Il percorso espositivo prosegue con Bestiarium una serie di fotografie realizzate tra il 2020 e il 2021, in piena pandemia. Vi sono ritratte figure umane con il volto coperto da maschere zoomorfe che, unite alla gestualità del corpo, concorrono a sottolineare l’affinità tra la natura umana e quella animale. Questi “bestiari” di esseri immaginari diventano lo specchio dell’uomo, uno strumento per indagare una nuova e inquietante normalità della nostra contemporaneità. Gli scatti di Branquinho rivelano così un’inquietudine latente, che attiva una tensione tra l’osservatore e l’opera portando a domandarsi: quanto della bestia è dentro di noi?
Chiude la rassegna In Gold we Trust, una metafora, tanto sottile quanto ironica, della società mozambicana, dove personaggi grotteschi barattano i valori della loro cultura con prodotti dell’industria globalizzata del lusso: dalla moda al tabacco, dai jet privati alle scommesse sui cavalli, dai vini agli orologi. Sono tutti status symbol legati al dollaro americano, che l’autore trasforma in splendidi origami, le cui forme sono in seguito scansionate e sovrapposte alla tela finale, aggiungendo una nuova dimensione artistica e concettuale alle opere di Branquinho.
In esposizione, a contrappunto delle opere di Branquinho, vi sono 14 maschere makonde, in parte utilizzate dall’artista per creare un’installazione, in parte esposte accanto alle opere che le ritraggono.
L’esposizione è il secondo capitolo del progetto Global Aesthetics del MUSEC, dedicato all’esplorazione del rapporto tra l’arte contemporanea e il contesto ideologico e culturale in cui essa si muove, che prende avvio da Asia e Africa, oggi vivaci laboratori di sperimentazione artistica.
Accompagna la mostra un catalogo in lingua inglese pubblicato dalla Fondazione culture e musei nella sua collana “Global Aesthetics”.
Note biografiche – Filipe Branquinho è nato a Maputo, capitale del Mozambico, nel 1977 e vive oggi tra Maputo, San Jose’ (Costa Rica) e Madrid.
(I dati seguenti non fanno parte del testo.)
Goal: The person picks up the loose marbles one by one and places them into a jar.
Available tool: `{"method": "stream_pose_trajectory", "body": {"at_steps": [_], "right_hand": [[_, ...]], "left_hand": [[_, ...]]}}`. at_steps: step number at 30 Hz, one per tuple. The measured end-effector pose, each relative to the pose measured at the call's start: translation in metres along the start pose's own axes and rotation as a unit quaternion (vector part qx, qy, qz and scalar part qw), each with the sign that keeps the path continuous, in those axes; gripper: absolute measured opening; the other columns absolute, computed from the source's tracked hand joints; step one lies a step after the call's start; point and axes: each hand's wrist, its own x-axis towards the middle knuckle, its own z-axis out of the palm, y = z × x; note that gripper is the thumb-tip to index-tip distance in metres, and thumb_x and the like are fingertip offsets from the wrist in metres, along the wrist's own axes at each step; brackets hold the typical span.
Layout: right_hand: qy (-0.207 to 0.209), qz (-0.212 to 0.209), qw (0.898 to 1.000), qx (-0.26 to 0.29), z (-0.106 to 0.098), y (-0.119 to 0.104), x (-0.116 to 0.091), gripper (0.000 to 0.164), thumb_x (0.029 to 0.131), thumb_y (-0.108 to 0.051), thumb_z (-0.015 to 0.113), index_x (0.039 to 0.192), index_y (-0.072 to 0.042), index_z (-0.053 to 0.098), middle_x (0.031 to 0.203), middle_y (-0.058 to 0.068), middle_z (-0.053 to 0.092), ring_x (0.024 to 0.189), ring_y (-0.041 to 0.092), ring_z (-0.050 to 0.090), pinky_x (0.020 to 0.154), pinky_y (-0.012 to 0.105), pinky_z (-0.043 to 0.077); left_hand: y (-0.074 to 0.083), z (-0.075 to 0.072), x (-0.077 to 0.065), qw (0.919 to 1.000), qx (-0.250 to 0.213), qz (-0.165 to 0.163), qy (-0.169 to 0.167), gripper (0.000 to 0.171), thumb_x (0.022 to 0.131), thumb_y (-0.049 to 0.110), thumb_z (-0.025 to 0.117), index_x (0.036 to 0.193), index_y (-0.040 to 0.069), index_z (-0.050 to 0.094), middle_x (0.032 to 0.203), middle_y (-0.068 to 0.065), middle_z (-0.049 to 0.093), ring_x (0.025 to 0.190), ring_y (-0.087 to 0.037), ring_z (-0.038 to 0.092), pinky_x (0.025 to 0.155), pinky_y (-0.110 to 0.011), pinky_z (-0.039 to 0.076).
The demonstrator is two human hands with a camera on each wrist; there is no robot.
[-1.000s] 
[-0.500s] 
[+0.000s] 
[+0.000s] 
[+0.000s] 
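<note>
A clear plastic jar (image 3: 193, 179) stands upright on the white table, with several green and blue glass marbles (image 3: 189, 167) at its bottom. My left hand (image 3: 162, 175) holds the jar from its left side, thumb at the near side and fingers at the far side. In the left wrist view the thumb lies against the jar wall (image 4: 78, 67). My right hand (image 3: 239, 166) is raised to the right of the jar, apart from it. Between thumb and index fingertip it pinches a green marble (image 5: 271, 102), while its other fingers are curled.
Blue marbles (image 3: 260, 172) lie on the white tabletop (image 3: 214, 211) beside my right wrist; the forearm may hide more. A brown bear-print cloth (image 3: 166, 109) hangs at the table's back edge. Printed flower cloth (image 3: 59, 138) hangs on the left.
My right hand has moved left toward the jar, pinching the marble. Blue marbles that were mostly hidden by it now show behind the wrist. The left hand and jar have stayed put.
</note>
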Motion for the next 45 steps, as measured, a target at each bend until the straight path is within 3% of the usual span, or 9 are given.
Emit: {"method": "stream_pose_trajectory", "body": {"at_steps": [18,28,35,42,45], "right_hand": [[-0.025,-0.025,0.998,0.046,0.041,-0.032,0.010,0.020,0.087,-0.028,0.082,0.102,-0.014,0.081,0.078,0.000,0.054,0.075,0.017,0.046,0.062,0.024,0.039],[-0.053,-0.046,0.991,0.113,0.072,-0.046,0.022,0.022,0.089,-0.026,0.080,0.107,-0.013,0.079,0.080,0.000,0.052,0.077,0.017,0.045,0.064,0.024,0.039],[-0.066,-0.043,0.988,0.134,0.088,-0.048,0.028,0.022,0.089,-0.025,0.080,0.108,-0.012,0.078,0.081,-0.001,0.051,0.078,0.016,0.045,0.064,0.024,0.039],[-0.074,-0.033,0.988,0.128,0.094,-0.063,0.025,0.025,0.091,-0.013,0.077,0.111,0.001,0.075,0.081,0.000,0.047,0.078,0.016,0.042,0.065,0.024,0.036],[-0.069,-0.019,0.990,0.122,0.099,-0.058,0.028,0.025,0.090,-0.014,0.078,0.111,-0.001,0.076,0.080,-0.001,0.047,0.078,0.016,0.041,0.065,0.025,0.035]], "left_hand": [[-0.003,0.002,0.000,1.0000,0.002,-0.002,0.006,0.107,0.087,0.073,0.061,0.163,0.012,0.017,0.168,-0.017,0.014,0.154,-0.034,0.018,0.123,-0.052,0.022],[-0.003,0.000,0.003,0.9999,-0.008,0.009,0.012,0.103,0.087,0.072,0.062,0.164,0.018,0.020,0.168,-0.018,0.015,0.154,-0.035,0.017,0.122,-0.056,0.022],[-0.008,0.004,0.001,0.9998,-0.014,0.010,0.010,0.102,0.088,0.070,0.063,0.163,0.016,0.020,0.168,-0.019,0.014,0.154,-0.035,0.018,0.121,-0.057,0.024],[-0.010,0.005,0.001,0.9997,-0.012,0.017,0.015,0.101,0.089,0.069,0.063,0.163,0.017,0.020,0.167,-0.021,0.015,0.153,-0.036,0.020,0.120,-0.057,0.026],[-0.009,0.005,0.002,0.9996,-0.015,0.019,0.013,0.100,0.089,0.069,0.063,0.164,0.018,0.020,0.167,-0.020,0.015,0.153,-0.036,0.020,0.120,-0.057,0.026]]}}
È cresciuto durante la guerra civile in Mozambico, protrattasi dal 1976 al 1992, in un ambiente fortemente legato al mondo del giornalismo e delle arti. Si è avvicinato alle arti visive grazie ai contatti con alcuni importanti fotografi mozambicani, come Ricardo Rangel, Kok Nam e José Cabral. Ha studiato architettura prima in Mozambico e poi in Brasile, dove ha iniziato un processo di esplorazione autodidatta della fotografia e dell’arte che lo ha portato a diventare uno degli artisti più reputati del Mozambico. Ha presentato le sue opere in mostre personali e collettive in Mozambico, Mali, Emirati Arabi, Italia, Francia, Inghilterra e Svizzera. La mostra del MUSEC è la sua prima personale in Svizzera.